Harvesting, consolidating and transforming data into actionable insight has become Thomson Reuters’ mission, as discussed in this sponsored feature by Leigh Henson, global head of energy, and Stefan Reichenbach, global head of commodities research and forecasts.

We have more data and greater transparency about the physical assets that are the foundation of our economies – such as planes, ships, mines, refineries and power plants – than ever before. The trend is irreversible and continuous, and the challenge is to harvest, consolidate and make sense of it all. At Thomson Reuters, the proud winner of the Energy Risk Data Provider of the Year 2014 award, we make it our mission to help commodities market participants overcome that challenge.

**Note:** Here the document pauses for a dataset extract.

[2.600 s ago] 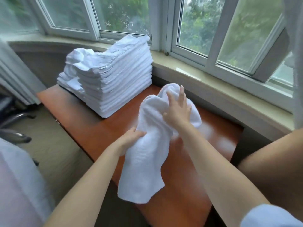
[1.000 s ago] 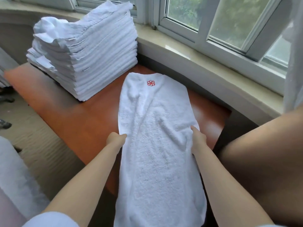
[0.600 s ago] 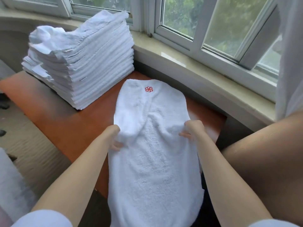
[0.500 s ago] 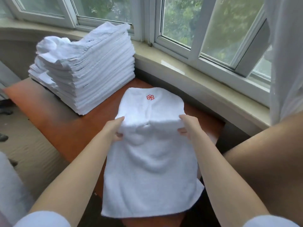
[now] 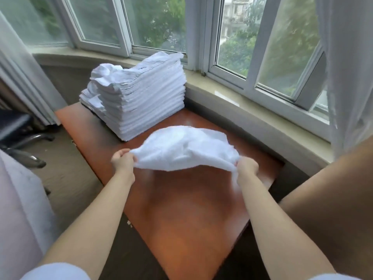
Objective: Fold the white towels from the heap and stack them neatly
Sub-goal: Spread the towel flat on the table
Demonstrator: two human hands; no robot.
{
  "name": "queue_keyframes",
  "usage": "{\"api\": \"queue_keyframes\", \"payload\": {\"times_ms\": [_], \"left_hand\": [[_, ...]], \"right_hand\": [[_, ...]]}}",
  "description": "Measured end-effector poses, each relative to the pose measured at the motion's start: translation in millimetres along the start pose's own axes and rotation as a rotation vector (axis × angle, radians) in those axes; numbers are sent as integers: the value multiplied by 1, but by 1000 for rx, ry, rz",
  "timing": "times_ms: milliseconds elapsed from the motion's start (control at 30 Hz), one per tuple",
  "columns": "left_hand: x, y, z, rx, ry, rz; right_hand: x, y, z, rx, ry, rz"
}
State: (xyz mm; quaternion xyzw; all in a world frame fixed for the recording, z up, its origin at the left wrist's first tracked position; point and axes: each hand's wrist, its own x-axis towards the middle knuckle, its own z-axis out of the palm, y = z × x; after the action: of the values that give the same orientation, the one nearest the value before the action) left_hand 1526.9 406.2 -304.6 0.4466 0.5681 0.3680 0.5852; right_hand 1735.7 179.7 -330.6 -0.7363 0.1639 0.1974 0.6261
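Note:
A white towel [image 5: 186,149], folded over, hangs in the air a little above the orange-brown table [image 5: 189,215]. My left hand [image 5: 122,160] grips its left end and my right hand [image 5: 246,166] grips its right end, so the cloth stretches between them and billows upward in the middle. A tall stack of folded white towels [image 5: 141,102] stands at the table's far left corner, its top layers rumpled on the left side.
A stone window sill [image 5: 252,110] and window frames run behind the table. A curtain [image 5: 351,67] hangs at the right and another at the left. An office chair base [image 5: 22,138] sits on the floor to the left. White fabric [image 5: 18,209] fills the near left.
The towel lay spread on the table with its end hanging over the near edge; both hands folded it over and have lifted it off the table. The view has tilted up.

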Motion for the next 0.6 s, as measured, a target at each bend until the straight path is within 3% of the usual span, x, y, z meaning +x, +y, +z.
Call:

When Malaysian Airlines flight MH370 disappeared from radar screens earlier this year, it shone a rare spotlight on the rapidly developing capabilities in remote monitoring of physical assets. It now appears that many of the questions over what exactly happened to flight MH370 will remain unanswered, but it seems reasonable to speculate that no-one ever intended to set the plane on a southern course just to crash into the ocean six hours later. If somebody did intentionally turn off the plane’s radar before changing course, though, clearly they did not know about the plane’s communication with the Inmarsat satellite and the military radar that would continue to track it. The international search and rescue mission that followed flight MH370’s disappearance led to an awkward dance of international governments seeking to make progress on the search without giving away too much about the intelligence they routinely gather about each other’s airspace, and their ability to process and analyse this information. Valuable data will always be guarded, but attempts to lock it away – while possibly being able to delay the inevitable – will ultimately prove futile.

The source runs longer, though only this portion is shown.